広大地とは、①その地域における標準的な宅地の地積に比して著しく地積が広大であること②戸建分譲をすることが最有効使用であること③開発行為を行うとした場合に公共公益的施設用地の負担が生じる土地であることの要件を満たす土地を広大地といいます。

ところで、「その地域における標準的な宅地の地積」とは裁決事例等によれば、「その地域」の宅地の平均的な地積のことをいいます。これは、公示地や基準地の地積や開発事例の地積等を参考に、その地域の標準的な宅地の地積を判断基準としているようです。

一方、「著しく地積が広大であるか否か」の判断は、評価対象地が各自治体の定める開発許可を要する面積基準(以下開発許可面積基準という)以上であれば、原則として、その地域の標準的な宅地に比して著しく地積が広大であると判断することができます。

なお、評価対象地の地積が開発許可面積基準以上であっても、その地域の標準的な宅地と同規模である場合は、広大地に該当しません。
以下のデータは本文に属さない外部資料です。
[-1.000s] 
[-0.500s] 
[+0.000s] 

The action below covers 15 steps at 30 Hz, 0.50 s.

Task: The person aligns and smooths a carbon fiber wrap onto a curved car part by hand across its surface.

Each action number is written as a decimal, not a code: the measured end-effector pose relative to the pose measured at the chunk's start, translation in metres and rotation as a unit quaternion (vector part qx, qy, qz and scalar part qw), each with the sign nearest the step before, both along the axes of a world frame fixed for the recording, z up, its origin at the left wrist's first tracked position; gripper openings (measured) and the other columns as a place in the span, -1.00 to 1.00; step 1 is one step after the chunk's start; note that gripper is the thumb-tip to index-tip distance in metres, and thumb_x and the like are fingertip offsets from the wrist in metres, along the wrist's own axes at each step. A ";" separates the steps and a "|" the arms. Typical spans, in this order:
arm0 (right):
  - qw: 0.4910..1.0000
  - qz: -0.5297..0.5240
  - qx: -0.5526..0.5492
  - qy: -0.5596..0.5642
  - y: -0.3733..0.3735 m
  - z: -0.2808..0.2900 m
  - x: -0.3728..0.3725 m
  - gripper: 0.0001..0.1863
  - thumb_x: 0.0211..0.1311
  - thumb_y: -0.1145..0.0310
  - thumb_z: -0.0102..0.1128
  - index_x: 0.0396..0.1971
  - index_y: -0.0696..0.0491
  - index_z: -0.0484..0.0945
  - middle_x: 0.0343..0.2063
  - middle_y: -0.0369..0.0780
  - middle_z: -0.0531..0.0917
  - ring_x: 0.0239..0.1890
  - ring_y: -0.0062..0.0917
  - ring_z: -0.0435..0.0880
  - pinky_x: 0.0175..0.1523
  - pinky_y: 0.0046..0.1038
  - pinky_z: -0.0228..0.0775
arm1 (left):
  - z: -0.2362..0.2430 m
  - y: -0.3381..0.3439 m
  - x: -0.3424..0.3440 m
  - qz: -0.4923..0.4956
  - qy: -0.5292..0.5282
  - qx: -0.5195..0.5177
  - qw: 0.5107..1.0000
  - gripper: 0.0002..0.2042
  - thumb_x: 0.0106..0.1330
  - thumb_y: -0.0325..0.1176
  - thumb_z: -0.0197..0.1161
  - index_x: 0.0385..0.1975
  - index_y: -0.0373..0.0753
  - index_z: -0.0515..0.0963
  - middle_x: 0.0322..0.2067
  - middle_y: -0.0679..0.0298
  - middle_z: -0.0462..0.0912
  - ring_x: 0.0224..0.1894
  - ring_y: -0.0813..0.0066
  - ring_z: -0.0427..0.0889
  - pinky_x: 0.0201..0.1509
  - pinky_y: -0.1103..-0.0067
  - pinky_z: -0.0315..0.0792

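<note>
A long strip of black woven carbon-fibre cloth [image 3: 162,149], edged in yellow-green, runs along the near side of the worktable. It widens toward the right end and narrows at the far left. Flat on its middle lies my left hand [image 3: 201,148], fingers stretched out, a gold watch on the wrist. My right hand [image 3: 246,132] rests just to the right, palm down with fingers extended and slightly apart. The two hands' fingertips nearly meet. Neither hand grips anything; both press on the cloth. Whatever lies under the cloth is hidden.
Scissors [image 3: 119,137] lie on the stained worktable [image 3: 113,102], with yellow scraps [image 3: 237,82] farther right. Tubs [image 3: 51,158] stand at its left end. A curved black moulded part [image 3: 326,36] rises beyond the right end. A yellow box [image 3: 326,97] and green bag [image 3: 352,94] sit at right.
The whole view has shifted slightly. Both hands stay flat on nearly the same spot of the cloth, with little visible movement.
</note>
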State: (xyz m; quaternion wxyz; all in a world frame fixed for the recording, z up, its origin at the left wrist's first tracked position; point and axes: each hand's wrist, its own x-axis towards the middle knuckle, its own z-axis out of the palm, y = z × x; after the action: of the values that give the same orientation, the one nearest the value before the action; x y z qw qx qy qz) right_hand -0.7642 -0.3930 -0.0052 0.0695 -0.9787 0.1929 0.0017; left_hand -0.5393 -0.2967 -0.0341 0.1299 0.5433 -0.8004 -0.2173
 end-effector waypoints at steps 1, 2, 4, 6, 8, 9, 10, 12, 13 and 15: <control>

本件の場合、AないしC土地の評価単位については、本文に記載の通りで、AないしC土地が開発許可面積基準以下の面積しかないので、著しく地積が広大な宅地に該当せず、広大地にはならないという結論に至りました。

そういう意味では、評価単位のとり方がポイントとなる事例でした。

 

広大地は、昨年(H29年)12月31日をもって「地積規模の大きな宅地の評価」に変わりましたが、広大地を使った相続税還付はこれからも活用できます。